Frequently Asked Questions
What Python version does PydanticAI require?
PydanticAI requires Python 3.9 or later and is built on Pydantic v2. It uses standard Python type hints extensively, so Python 3.10+ is recommended for the best developer experience with newer typing syntax like X | Y unions.
Can PydanticAI work with local models through Ollama?
Yes! PydanticAI supports Ollama as a model provider, so you can run agents against local models like Llama, Mistral, or Qwen. Install with pip install "pydantic-ai[openai]" and point the model string to your Ollama endpoint. Just keep in mind that structured output reliability varies by local model — larger models handle JSON Schema constraints better.
How does PydanticAI handle rate limits and API errors?
PydanticAI's retry mechanism handles both validation failures and transient API errors. For validation failures, the error gets sent back to the model for self-correction. For API rate limits, you'll want to combine PydanticAI with standard retry libraries like tenacity or use durable execution backends like Temporal that handle transient failures automatically.

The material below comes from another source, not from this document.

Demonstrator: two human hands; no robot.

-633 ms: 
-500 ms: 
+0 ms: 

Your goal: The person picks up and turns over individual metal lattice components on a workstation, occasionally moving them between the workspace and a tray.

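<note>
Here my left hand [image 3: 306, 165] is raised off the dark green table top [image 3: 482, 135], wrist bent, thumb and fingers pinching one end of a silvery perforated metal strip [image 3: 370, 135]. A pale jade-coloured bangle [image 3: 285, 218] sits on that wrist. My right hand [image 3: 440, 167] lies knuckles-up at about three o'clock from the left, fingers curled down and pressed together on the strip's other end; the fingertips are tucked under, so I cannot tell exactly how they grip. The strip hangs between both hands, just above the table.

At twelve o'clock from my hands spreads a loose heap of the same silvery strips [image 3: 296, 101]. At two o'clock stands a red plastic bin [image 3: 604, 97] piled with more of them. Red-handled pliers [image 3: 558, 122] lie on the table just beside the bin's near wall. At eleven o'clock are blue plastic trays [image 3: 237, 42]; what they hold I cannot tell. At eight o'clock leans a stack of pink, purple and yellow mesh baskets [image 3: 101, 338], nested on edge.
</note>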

Is PydanticAI stable enough for production use?
PydanticAI reached v1.0 in September 2025 with a commitment to API stability — no breaking changes until v2. The framework is now at v1.63.0 (February 2026) and is used in production by companies running 50,000+ AI workflows. The v1 stability guarantee means your code won't break from framework updates for at least six months after any future v2 release.
How does PydanticAI compare to using OpenAI's native Structured Outputs?
OpenAI's Structured Outputs is provider-specific — it only works with OpenAI models. PydanticAI gives you the same structured output guarantee across all providers through its tool-based output mode, plus adds validation, retries, dependency injection, and observability on top. You can even use OpenAI's native mode through PydanticAI's NativeOutput wrapper when targeting OpenAI specifically, while keeping your agent code portable to other providers.